Provided data:
__________________________________________________

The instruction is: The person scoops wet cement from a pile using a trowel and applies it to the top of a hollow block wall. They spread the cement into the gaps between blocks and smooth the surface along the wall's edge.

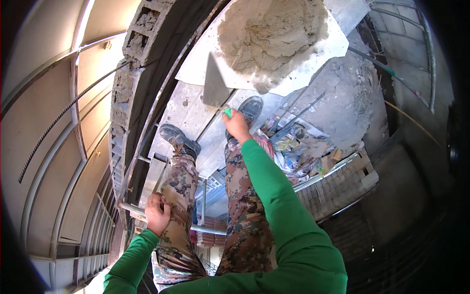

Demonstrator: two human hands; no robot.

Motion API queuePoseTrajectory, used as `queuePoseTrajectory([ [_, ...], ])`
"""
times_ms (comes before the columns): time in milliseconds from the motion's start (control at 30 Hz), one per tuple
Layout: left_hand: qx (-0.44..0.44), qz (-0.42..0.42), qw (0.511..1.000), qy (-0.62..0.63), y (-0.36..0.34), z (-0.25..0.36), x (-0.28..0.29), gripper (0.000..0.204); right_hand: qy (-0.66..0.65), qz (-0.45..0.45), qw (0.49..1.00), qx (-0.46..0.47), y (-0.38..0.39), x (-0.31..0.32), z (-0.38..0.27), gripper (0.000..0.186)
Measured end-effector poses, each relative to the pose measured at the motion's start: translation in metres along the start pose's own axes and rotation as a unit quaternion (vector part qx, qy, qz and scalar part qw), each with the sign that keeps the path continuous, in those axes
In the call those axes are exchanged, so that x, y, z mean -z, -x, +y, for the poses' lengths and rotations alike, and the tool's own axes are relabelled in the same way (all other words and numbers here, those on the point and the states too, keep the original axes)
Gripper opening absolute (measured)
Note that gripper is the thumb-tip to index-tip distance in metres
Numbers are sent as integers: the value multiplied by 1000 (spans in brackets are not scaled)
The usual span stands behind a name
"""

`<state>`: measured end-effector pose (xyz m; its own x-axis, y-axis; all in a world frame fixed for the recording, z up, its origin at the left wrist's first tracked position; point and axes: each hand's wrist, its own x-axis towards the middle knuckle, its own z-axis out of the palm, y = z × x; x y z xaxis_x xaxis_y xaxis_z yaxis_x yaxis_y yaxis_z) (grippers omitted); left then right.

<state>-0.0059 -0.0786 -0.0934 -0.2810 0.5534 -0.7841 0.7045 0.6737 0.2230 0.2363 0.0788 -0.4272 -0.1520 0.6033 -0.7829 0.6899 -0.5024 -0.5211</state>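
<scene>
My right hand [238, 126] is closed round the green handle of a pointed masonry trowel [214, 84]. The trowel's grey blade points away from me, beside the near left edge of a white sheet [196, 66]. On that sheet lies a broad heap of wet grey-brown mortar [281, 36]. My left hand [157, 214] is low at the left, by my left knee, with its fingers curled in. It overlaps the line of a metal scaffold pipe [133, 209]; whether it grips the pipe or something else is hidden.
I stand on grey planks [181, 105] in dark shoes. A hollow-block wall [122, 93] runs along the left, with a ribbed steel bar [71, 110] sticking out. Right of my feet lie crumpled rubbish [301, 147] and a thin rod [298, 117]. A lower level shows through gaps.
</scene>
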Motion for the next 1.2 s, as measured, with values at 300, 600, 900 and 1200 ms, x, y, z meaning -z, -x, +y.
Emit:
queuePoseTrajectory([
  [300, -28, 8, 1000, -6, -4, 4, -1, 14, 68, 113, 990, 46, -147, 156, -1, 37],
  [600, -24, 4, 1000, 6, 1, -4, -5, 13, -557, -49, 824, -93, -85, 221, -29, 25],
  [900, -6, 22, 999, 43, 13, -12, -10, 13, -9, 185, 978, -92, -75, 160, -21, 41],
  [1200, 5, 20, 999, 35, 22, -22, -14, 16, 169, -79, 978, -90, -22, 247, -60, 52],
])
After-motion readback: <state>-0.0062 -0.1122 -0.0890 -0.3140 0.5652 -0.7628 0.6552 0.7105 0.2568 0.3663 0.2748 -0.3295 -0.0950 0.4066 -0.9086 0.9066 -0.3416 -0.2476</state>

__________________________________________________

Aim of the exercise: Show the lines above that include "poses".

Exercise output:
Measured end-effector poses, each relative to the pose measured at the motion's start: translation in metres along the start pose's own axes and rotation as a unit quaternion (vector part qx, qy, qz and scalar part qw), each with the sign that keeps the path continuous, in those axes
In the call those axes are exchanged, so that x, y, z mean -z, -x, +y, for the poses' lengths and rotations alike, and the tool's own axes are relabelled in the same way (all other words and numbers here, those on the point and the states too, keep the original axes)

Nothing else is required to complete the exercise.